**Assignment**
Each line below that carries the string "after" must appear in the answer.

**Exercise materials**

========

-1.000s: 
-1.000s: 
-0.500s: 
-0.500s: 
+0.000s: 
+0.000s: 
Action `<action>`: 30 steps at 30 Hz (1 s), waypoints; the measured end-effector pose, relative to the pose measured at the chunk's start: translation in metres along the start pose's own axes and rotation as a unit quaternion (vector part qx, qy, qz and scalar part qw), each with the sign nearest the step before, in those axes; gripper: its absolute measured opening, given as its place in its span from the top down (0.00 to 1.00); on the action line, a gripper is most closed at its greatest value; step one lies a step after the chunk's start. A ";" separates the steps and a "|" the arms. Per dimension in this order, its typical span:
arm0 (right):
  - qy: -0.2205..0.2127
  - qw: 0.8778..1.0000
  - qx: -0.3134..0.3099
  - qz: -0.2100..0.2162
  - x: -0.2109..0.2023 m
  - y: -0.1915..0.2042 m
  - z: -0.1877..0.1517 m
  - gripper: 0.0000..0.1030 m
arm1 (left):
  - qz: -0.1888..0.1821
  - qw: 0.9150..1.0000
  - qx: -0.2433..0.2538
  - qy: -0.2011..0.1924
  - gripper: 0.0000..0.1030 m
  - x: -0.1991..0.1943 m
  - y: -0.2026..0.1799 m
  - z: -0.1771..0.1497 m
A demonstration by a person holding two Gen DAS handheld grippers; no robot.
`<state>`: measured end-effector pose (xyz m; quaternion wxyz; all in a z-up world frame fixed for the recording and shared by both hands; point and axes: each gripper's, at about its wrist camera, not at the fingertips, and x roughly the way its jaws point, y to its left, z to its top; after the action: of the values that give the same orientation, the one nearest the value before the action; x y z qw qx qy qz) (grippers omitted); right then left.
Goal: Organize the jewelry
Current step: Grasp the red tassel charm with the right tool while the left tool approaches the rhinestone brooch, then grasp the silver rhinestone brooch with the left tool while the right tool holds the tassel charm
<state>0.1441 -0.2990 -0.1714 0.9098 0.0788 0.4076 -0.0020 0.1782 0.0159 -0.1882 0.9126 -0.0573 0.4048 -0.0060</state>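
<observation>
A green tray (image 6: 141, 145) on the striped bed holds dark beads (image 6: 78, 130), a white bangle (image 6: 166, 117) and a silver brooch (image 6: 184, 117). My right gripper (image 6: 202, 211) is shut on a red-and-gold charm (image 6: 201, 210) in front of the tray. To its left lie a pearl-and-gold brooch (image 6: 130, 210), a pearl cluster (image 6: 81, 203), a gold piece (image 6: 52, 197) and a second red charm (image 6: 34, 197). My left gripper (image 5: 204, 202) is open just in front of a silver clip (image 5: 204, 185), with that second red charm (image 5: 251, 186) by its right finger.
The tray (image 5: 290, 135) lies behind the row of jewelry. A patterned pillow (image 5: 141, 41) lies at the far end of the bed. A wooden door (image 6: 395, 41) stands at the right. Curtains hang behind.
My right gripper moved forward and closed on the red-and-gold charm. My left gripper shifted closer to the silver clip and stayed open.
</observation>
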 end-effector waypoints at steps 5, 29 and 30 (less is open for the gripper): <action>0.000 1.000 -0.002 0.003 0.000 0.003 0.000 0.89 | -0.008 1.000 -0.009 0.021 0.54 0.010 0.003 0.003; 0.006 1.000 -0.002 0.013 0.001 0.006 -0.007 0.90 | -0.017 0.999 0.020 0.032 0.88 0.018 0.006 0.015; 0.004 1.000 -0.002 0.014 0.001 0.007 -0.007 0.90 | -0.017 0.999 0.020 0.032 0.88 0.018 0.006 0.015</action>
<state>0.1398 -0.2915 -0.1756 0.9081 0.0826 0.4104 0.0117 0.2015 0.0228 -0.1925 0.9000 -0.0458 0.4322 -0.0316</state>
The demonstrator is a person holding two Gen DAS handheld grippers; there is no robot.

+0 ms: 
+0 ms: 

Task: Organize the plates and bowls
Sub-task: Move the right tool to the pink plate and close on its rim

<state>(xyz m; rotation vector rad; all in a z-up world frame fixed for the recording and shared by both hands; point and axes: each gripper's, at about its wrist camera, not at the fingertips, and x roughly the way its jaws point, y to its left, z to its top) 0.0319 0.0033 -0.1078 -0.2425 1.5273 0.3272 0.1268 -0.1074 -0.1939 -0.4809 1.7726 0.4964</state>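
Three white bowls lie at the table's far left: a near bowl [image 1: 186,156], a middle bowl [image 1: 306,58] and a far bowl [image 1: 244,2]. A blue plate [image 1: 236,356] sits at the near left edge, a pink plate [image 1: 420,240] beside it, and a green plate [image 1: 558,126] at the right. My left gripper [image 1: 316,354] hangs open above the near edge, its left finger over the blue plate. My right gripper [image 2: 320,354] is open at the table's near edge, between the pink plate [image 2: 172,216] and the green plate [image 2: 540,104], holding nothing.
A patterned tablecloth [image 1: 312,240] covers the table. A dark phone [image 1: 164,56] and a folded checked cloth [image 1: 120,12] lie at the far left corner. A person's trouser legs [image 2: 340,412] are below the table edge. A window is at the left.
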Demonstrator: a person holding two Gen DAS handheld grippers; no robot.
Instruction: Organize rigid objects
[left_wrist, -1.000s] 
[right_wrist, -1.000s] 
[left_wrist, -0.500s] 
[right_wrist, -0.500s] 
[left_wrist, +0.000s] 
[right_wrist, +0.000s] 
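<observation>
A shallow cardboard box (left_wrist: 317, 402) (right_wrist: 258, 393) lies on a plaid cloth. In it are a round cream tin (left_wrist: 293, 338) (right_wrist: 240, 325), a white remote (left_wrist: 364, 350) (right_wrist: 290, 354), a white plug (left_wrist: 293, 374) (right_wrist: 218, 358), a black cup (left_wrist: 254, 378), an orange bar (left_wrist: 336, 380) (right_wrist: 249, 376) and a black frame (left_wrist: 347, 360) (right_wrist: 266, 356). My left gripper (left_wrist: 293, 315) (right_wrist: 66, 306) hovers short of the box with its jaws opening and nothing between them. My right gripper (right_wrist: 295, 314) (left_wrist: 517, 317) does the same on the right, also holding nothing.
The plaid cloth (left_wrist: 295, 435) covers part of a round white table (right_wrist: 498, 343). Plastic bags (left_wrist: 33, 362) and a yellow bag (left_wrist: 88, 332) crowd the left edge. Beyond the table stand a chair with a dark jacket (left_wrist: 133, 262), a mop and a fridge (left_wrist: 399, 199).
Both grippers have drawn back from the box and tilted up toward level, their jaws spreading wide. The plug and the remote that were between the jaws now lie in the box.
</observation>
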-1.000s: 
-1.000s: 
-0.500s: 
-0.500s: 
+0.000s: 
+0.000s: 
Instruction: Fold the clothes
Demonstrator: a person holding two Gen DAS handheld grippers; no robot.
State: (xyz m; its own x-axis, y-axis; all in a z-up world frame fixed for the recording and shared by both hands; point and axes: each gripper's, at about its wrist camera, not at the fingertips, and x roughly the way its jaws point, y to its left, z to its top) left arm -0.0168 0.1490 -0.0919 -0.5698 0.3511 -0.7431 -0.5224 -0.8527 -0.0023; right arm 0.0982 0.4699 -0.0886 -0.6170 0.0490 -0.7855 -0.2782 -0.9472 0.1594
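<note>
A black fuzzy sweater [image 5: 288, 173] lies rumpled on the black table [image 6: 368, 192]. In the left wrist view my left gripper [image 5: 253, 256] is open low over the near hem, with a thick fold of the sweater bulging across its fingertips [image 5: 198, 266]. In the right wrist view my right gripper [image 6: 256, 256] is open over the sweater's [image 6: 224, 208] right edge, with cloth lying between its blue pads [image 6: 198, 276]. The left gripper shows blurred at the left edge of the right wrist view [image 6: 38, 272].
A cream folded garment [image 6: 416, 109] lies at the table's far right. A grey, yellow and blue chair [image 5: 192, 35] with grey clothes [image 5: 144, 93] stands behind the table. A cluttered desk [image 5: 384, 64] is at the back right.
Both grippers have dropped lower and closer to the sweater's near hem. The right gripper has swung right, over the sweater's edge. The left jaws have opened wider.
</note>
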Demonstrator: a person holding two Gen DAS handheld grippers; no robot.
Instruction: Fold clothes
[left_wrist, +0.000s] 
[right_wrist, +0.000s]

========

**Solved problem**
Action `<action>`: 30 steps at 30 Hz (1 s), waypoints; the measured end-effector pose, relative to the pose measured at the chunk's start: translation in metres along the start pose's own axes and rotation as a unit quaternion (vector part qx, qy, qz and scalar part qw), each with the sign nearest the step before, in those axes; gripper: its absolute measured opening, given as its place in its span from the top down (0.00 to 1.00); on the action line, a gripper is most closed at its greatest value; step one lies a step after the chunk's start. A ";" separates the steps and a "|" the arms. Per dimension in this order, its typical span:
`<state>`: measured end-effector pose (xyz m; quaternion wxyz; all in a z-up world frame fixed for the recording and shared by both hands; point and axes: each gripper's, at about its wrist camera, not at the fingertips, and x roughly the way its jaws point, y to its left, z to its top; after the action: of the values that give the same orientation, the one nearest the value before the action; x y z qw qx qy qz) (grippers omitted); right then left.

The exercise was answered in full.